33 Responses to “Over a quarter of Tory councilors support further privatisation of the NHS”

  1. Leon Wolfeson

    He’s a Tory, of course he thinks things are fine.

  2. Chris Oakley

    It isn’t my model.

    What is your evidence for French people putting off visiting health care providers? Happy to read it as I agree it is a relevant issue.

    Many people argue that EC countries such as France have better healthcare outcomes than the UK so perhaps that is a price the middle class would be prepared to pay, given the opportunity to contribute to a better funded healthcare system.

  3. AlanGiles

    I have several problems: I get sick to death of the sanctimonous faux concern over welfare claimants. Duncan-Smith is poision, but everyone here seems to have short memories and forget that it was Purnell who introduced the Freud reforms in full after describing the ignorant Freud as a “welfare expert” – which we all know he wasn’t. Then, we have Rachel Reeves aying she will be “tougher than the Tories” on welfare. Were Labour lying then, are Labour lying now or are they just congenital liars?

    Burnham was happy in Any Question broadcasts just after the 2010 election to point out that he had instituted the privatisation of the NHS. Now he is totally against it. Is he?. Do we believe Burnham. Or not?

    I get the impression of a desperate shambolic Labour leader who will say or do anything just to win – not for the good of the country but to repair his own damaged ego.He keeps saying he wants to be the first Jewish PM so what does he do? – he (tries) to eat a bacon sandwich in public. Is the guy for real?. It is a shambling display of amateurism, incompetence and hypocrisy.

    And finally the floorshow presented by “Leon Wolfeson” or “Guest” as he sometimes calls himself on this site.
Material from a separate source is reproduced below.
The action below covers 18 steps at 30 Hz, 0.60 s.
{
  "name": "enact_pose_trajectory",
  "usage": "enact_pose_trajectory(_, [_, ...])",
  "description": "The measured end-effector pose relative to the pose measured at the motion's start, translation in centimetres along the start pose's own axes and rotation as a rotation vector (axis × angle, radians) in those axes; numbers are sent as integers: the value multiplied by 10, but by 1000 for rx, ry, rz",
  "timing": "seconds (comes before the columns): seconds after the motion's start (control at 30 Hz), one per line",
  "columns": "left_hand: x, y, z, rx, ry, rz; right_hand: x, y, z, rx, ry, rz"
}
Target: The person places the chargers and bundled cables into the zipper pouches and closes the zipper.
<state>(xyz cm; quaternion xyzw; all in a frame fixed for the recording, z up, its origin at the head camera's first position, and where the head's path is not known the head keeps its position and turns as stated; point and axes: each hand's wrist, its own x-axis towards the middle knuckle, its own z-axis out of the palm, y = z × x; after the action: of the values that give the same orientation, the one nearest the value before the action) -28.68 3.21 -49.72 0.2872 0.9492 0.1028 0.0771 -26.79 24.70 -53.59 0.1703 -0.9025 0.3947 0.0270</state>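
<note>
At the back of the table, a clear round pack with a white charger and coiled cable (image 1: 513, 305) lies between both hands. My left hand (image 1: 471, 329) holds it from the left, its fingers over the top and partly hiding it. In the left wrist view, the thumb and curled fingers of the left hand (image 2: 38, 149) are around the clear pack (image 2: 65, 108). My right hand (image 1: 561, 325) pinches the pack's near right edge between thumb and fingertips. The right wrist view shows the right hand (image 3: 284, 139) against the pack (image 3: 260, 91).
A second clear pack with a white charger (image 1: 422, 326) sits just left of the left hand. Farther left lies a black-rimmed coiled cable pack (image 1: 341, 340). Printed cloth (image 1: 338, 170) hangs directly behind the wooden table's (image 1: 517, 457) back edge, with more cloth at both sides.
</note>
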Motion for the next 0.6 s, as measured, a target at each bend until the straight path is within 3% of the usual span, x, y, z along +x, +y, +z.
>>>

He insults with his few puerile little insults “Lord Blagger” (Christ is that stupid remark overdone?) or “You’re a Tory”, follwed up with personal insults and suggestions of Anti-Semitism He does it so often including answering his own LW posts with one of his “Guest” rants. To borrow from Groucho Marx, who would want to belong to a club that would have that fool as a member?

  4. Faerieson

    Well, I don’t have the kind of selective memory to which you refer. I recognised the well-deserved distrust of Blair and Brown governments, throughout their respective terms. By relinquishing quite so much control to the likes of Campbell and Mandleson, New Labour forfit their soul some time during early infancy. Indeed, I believe that the moment Blair floated- like the worse kind of oily residue- to the surface, marked easily the steepest decline in the Labour movement.

    Opportunists like Purnell and the duplicitous David Freud- entirely with his own agenda- were indeed poison to the movement, as Freud’s defection confirms.

    The likes of Reeves and Burnham were surely incubated in some sort of media-fuelled tank, entirely for the purposes of attempting to appease a predominantly hostile media. Which harks back to the Campbell-Mandleson ideology, one based more upon exposure-hours than policy. And, isn’t this really where the root of the problem lies, heavily with this septic ability of a wealthy-non-dom-tax-exile press to dictate policy through selective misinformation?

    You have stated that IDS is poison- which is undoubtedly the case- but is he so very much worse than Gove, or Hunt, a man who was effectively charged with the task of insider-trading-away even more of the UK’s media? Now he’s charged with what? In a better parallel world, Hunt is surely locked away more safely and appropriately in a small concrete cell!

    But, underlying all of this, there still remains the health of a nation. Accessible to all as required, or increasingly for profit? To be run by those whose foremost concern is good health or those who prioritise healthy profit?

  5. Leon Wolfeson

    Again, those EC countries spend a heck of a lot more overall. And it’s not the middle class who would be expected to shoulder the burden, is it?